### Data provided

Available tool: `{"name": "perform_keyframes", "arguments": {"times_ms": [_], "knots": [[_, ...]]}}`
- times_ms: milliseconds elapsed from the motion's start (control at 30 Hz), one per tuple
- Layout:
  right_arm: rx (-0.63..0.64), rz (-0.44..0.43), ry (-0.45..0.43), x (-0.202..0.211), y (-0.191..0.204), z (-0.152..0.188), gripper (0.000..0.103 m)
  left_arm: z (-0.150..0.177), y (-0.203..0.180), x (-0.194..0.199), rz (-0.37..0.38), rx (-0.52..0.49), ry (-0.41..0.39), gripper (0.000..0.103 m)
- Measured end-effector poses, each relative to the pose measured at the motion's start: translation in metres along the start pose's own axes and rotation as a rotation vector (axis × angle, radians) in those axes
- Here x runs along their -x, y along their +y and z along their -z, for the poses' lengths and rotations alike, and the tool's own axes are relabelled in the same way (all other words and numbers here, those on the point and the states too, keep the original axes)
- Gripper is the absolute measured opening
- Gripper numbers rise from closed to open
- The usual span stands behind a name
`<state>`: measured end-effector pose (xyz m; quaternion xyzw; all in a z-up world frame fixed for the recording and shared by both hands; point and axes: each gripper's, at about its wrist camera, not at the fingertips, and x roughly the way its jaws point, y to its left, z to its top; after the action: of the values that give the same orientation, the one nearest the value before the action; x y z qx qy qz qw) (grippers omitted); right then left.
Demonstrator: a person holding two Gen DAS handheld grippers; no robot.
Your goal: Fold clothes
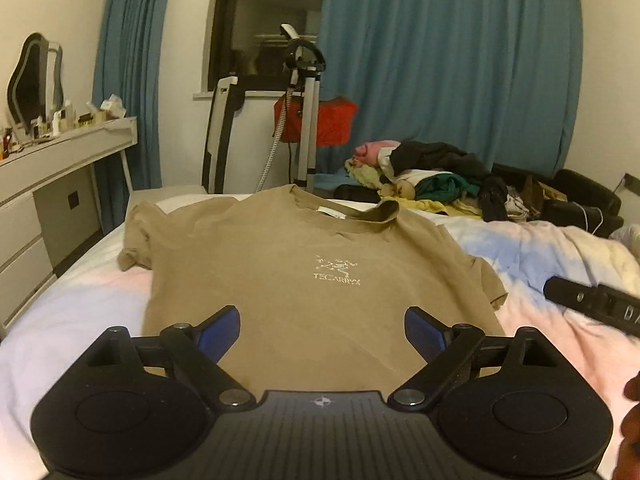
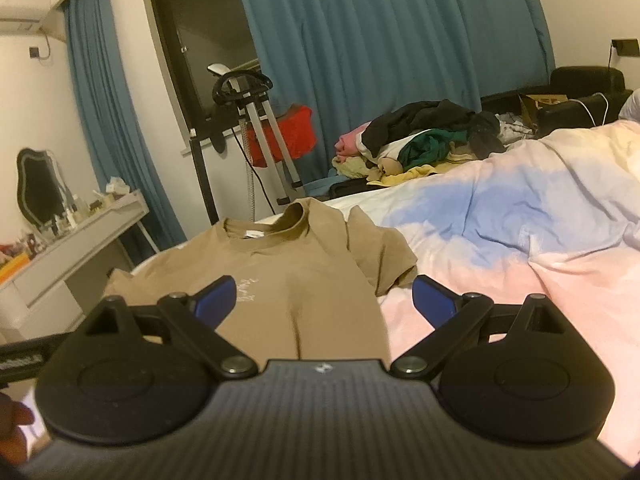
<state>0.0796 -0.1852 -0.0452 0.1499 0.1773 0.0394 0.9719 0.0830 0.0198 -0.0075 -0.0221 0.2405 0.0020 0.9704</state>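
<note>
Indoors, bedroom. Bed [image 1: 540, 248] with pastel pink-blue-white duvet as work surface. Teal curtains [image 1: 452, 60] behind, dark window [image 1: 272, 20] between them. White dressing table [image 1: 60, 160] at left with wavy mirror [image 1: 34, 80] and small bottles. Garment steamer stand [image 1: 306, 92] at foot of bed, red item [image 1: 320, 120] hanging behind it. Heap of mixed clothes [image 1: 432, 176] at far side of bed, black, green, yellow, pink.

Left gripper [image 1: 322, 334] pointing slightly downward over near end of bed, blue pads [image 1: 222, 332] spread wide, nothing clamped. Right gripper [image 2: 324, 300] likewise angled a little down, pads wide apart, nothing clamped; black body of it also visible at right edge of left wrist view. Bit of a hand at lower left corner of right wrist view, blurred.

Tan T-shirt [image 1: 304, 280] spread flat on duvet, front up, white logo [image 1: 338, 270] on chest, collar away from camera, both sleeves out. Collar rim slightly folded over at right. Hem end of shirt directly below and ahead of left gripper, between its open pads in view, contact not clear. In right wrist view shirt [image 2: 280, 276] under left pad and centre, right pad over bare duvet just beside shirt edge. A lengthwise crease down shirt body there.
</note>
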Motion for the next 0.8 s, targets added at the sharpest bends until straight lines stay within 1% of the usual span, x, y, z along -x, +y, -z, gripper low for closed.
{"name": "perform_keyframes", "arguments": {"times_ms": [100,167,267,367,433,567,633,667,733,800], "knots": [[-0.004,0.014,0.006,-0.011,-0.002,0.005,0.096,0.017,-0.002,-0.018,-0.017,-0.038,-0.037,0.093],[-0.006,0.022,0.008,-0.018,-0.003,0.008,0.096,0.026,0.002,-0.03,-0.004,-0.055,-0.028,0.093],[-0.023,0.07,-0.04,-0.028,-0.006,0.009,0.096,0.035,0.007,-0.05,0.034,-0.075,-0.012,0.093],[-0.071,0.095,-0.065,-0.041,-0.018,0.004,0.096,0.04,0.009,-0.047,0.044,-0.095,-0.024,0.096],[-0.094,0.109,-0.066,-0.054,-0.03,-0.003,0.096,0.044,0.012,-0.044,0.05,-0.1,-0.033,0.097],[-0.097,0.117,-0.051,-0.085,-0.053,-0.02,0.095,0.044,0.02,-0.054,0.056,-0.039,-0.01,0.097],[-0.09,0.109,-0.014,-0.105,-0.062,-0.031,0.089,0.044,0.023,-0.059,0.045,-0.014,-0.004,0.098],[-0.085,0.111,0.008,-0.115,-0.066,-0.037,0.083,0.043,0.024,-0.063,0.037,-0.005,0.0,0.098],[-0.074,0.11,0.023,-0.132,-0.071,-0.044,0.083,0.043,0.027,-0.069,0.024,0.014,0.007,0.098],[-0.068,0.108,0.044,-0.152,-0.073,-0.047,0.083,0.042,0.032,-0.077,0.028,0.052,0.011,0.099]]}}
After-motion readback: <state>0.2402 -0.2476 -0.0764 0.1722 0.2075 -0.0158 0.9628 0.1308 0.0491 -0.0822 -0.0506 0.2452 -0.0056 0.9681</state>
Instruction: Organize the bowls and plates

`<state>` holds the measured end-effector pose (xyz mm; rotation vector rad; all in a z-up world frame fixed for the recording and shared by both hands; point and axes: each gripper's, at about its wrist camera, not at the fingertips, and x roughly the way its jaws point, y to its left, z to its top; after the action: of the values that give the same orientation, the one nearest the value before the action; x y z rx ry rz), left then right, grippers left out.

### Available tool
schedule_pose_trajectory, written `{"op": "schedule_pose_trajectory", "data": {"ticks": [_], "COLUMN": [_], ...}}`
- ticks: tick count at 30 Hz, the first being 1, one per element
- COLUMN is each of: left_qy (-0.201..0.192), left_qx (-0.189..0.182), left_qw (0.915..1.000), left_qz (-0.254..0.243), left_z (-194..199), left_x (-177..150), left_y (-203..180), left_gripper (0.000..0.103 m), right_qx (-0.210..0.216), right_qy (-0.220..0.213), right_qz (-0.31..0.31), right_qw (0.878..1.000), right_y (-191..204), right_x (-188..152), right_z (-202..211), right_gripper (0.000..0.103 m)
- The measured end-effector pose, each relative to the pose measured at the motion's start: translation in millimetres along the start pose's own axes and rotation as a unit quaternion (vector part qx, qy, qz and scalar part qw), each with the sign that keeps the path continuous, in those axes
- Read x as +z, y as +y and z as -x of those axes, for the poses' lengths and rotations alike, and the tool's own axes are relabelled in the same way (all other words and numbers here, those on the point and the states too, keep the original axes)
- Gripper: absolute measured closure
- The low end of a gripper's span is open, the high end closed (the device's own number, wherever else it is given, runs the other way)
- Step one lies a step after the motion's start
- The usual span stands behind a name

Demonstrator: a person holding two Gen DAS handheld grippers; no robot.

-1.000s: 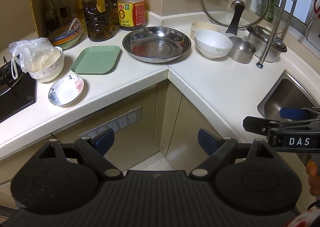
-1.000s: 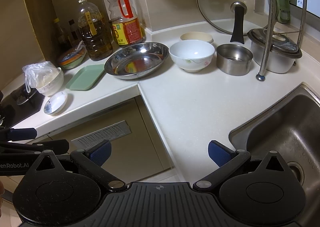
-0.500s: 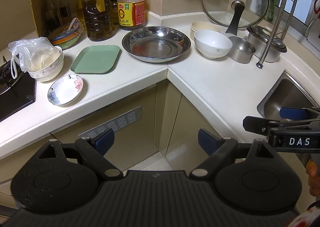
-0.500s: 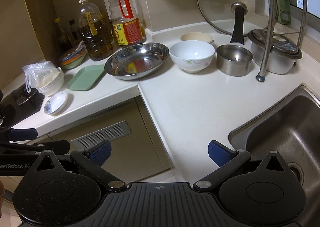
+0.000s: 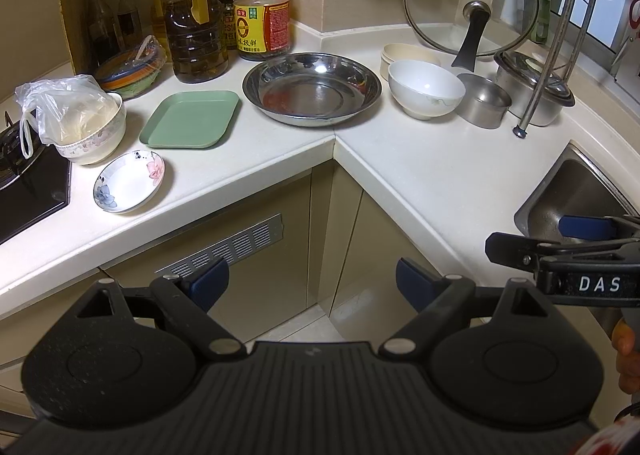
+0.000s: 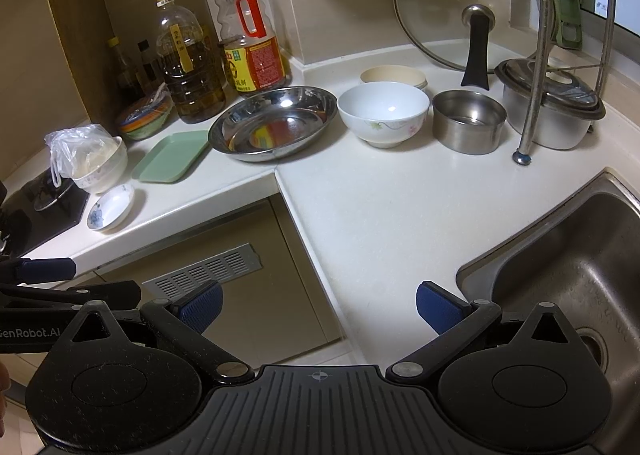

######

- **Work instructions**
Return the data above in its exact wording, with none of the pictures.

- **Exercise answer**
Available tool: `{"name": "perform_keyframes", "arguments": {"times_ms": [_], "knots": [[_, ...]]}}`
- times_ms: milliseconds elapsed from the motion's start (control at 30 Hz), one per tuple
- Layout:
  right_arm: rx (-0.63..0.64), rz (-0.44..0.43), ry (-0.45..0.43), x (-0.202..0.211), y (-0.191..0.204), z (-0.152..0.188), gripper (0.000..0.103 m)
  left_arm: z (-0.150..0.177), y (-0.203..0.180), x (-0.194..0.199), rz (-0.37..0.38), rx (-0.52..0.49), ry (-0.41..0.39), gripper (0.000..0.103 m)
- Measured end-effector poses, each relative to the pose measured at the motion's start: translation in metres along the start pose's own axes and rotation as a rotation vector (axis × angle, radians) in those axes
- Here x runs along their -x, y along their +y and z along their -z, for the poses' lengths and rotations alike, and the tool's own axes are relabelled in the same way (all other words and numbers here, those on the point and the states too, keep the original axes)
- Gripper is the absolute measured opening
- Gripper numbers rise from closed to open
- The usual span stands behind a name
`<state>`: measured end-effector pose (xyz m; quaternion xyzw; all in a z-up world frame fixed for the recording and shared by both hands; point and axes: each gripper's, at about its wrist camera, not at the fingertips, and x roughly the way its jaws point, y to its left, z to its top; after the action: of the values that give the same orientation, the one nearest the value before the action; x y z qx qy qz qw) (grippers omitted); right then left.
Demonstrator: a person holding two Gen DAS handheld grippers; no robot.
Your goal: Fold clothes
<state>0.0796 -0.1852 -0.0452 0.1499 0.1773 0.0394 0.9719 0.0830 0.0198 -0.0075 -0.0221 0.2405 0.0020 0.9704</state>
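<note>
Indoors, bedroom. Bed [image 1: 540, 248] with pastel pink-blue-white duvet as work surface. Teal curtains [image 1: 452, 60] behind, dark window [image 1: 272, 20] between them. White dressing table [image 1: 60, 160] at left with wavy mirror [image 1: 34, 80] and small bottles. Garment steamer stand [image 1: 306, 92] at foot of bed, red item [image 1: 320, 120] hanging behind it. Heap of mixed clothes [image 1: 432, 176] at far side of bed, black, green, yellow, pink.

Left gripper [image 1: 322, 334] pointing slightly downward over near end of bed, blue pads [image 1: 222, 332] spread wide, nothing clamped. Right gripper [image 2: 324, 300] likewise angled a little down, pads wide apart, nothing clamped; black body of it also visible at right edge of left wrist view. Bit of a hand at lower left corner of right wrist view, blurred.

Tan T-shirt [image 1: 304, 280] spread flat on duvet, front up, white logo [image 1: 338, 270] on chest, collar away from camera, both sleeves out. Collar rim slightly folded over at right. Hem end of shirt directly below and ahead of left gripper, between its open pads in view, contact not clear. In right wrist view shirt [image 2: 280, 276] under left pad and centre, right pad over bare duvet just beside shirt edge. A lengthwise crease down shirt body there.
</note>
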Motion for the next 0.8 s, targets added at the sharpest bends until straight lines stay within 1% of the usual span, x, y, z along -x, +y, -z, gripper low for closed.
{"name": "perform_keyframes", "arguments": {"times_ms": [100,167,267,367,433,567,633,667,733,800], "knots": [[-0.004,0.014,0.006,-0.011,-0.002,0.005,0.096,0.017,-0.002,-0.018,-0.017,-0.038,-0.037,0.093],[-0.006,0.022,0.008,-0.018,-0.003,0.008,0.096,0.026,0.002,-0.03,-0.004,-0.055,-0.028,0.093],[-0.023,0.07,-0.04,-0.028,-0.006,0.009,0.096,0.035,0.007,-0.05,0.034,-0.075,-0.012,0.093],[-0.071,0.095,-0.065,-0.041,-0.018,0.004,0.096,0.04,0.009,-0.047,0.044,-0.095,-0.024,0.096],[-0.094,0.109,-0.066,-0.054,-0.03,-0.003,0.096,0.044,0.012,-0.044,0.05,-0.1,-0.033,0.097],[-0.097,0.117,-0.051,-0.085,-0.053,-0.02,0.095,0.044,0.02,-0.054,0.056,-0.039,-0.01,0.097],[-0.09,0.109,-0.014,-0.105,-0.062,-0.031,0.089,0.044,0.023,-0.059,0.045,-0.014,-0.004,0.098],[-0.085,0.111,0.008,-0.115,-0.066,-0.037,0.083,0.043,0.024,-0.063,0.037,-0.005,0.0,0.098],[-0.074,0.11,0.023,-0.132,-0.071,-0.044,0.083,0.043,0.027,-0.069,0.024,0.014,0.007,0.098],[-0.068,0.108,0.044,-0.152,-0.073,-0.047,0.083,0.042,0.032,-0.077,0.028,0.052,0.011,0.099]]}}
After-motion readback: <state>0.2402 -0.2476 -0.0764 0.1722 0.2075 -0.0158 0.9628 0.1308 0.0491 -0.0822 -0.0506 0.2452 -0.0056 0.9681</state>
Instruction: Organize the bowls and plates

`<state>` holds the measured end-effector pose (xyz mm; rotation vector rad; all in a z-up world frame fixed for the recording and shared by both hands; point and axes: each gripper's, at about its wrist camera, not at the fingertips, and x roughly the way its jaws point, y to its left, z to its top; after the action: of the values that give the same orientation, the one nearest the value before the action; x y z rx ry rz), left then right, grippers left out.

### Available tool
schedule_pose_trajectory, written `{"op": "schedule_pose_trajectory", "data": {"ticks": [_], "COLUMN": [_], ...}}`
- ticks: tick count at 30 Hz, the first being 1, one per element
- COLUMN is each of: left_qy (-0.201..0.192), left_qx (-0.189..0.182), left_qw (0.915..1.000), left_qz (-0.254..0.243), left_z (-194..199), left_x (-177..150), left_y (-203..180), left_gripper (0.000..0.103 m), right_qx (-0.210..0.216), right_qy (-0.220..0.213), right_qz (-0.31..0.31), right_qw (0.878..1.000), right_y (-191..204), right_x (-188..152), right_z (-202..211), right_gripper (0.000..0.103 m)
- The measured end-effector pose, each relative to the pose measured at the motion's start: translation in millimetres along the start pose's own axes and rotation as a unit quaternion (vector part qx, qy, qz and scalar part qw), each with the sign that keeps the path continuous, in those axes
- Read x as +z, y as +y and z as -x of those axes, for the poses' lengths and rotations alike, and the tool's own axes are relabelled in the same way (all other words and numbers here, those on the point and the states too, keep the original axes)
- Gripper: absolute measured closure
- The low end of a gripper's span is open, the high end closed (the device's own number, wherever else it is given, runs the other way)
- Step one lies a step after the motion's start
- The usual span stands behind a name

Demonstrator: a person holding two Gen DAS handheld grippers; no robot.

-1.000s: 
-1.000s: 
-0.500s: 
-0.500s: 
+0.000s: 
+0.000s: 

Nothing else is needed to complete the exercise.